### REQUIRED WORK
From the first line to the last, restate the data word for word.

### DATA EXTRACT
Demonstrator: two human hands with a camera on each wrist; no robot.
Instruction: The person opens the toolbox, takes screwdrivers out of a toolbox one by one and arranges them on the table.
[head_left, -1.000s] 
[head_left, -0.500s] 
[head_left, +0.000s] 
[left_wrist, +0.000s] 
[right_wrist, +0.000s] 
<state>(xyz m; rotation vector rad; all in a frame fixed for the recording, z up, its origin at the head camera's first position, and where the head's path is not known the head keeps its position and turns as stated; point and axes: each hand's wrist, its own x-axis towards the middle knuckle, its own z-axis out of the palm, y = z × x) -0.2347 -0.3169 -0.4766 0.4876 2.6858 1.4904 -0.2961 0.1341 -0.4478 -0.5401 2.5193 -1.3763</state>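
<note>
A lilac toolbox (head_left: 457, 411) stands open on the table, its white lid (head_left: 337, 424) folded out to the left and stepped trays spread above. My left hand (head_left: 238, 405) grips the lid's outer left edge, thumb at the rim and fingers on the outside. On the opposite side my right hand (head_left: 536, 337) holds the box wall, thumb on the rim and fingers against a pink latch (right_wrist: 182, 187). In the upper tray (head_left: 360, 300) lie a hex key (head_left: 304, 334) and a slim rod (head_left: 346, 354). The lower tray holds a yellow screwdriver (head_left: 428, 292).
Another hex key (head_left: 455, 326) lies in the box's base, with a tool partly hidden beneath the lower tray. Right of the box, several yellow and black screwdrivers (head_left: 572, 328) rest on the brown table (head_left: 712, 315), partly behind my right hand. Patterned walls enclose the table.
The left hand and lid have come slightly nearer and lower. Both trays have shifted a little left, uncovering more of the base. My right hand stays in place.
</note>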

### RESPONSE TO THIS EXERCISE
Demonstrator: two human hands with a camera on each wrist; no robot.
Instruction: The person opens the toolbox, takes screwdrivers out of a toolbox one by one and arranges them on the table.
[head_left, -1.000s] 
[head_left, -0.500s] 
[head_left, +0.000s] 
[left_wrist, +0.000s] 
[right_wrist, +0.000s] 
<state>(xyz m; rotation vector rad; all in a frame fixed for the recording, z up, its origin at the head camera's first position, and where the head's path is not known the head keeps its position and turns as stated; point and axes: each hand's wrist, its own x-axis towards the middle knuckle, its own z-axis out of the palm, y = z × x) -0.2347 -0.3169 -0.4766 0.4876 2.6858 1.4904 -0.2961 0.1341 -0.4478 -0.5401 2.5193 -1.3763</state>
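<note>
A lilac toolbox (head_left: 457, 411) stands open on the table, its white lid (head_left: 337, 424) folded out to the left and stepped trays spread above. My left hand (head_left: 238, 405) grips the lid's outer left edge, thumb at the rim and fingers on the outside. On the opposite side my right hand (head_left: 536, 337) holds the box wall, thumb on the rim and fingers against a pink latch (right_wrist: 182, 187). In the upper tray (head_left: 360, 300) lie a hex key (head_left: 304, 334) and a slim rod (head_left: 346, 354). The lower tray holds a yellow screwdriver (head_left: 428, 292).
Another hex key (head_left: 455, 326) lies in the box's base, with a tool partly hidden beneath the lower tray. Right of the box, several yellow and black screwdrivers (head_left: 572, 328) rest on the brown table (head_left: 712, 315), partly behind my right hand. Patterned walls enclose the table.
The left hand and lid have come slightly nearer and lower. Both trays have shifted a little left, uncovering more of the base. My right hand stays in place.
</note>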

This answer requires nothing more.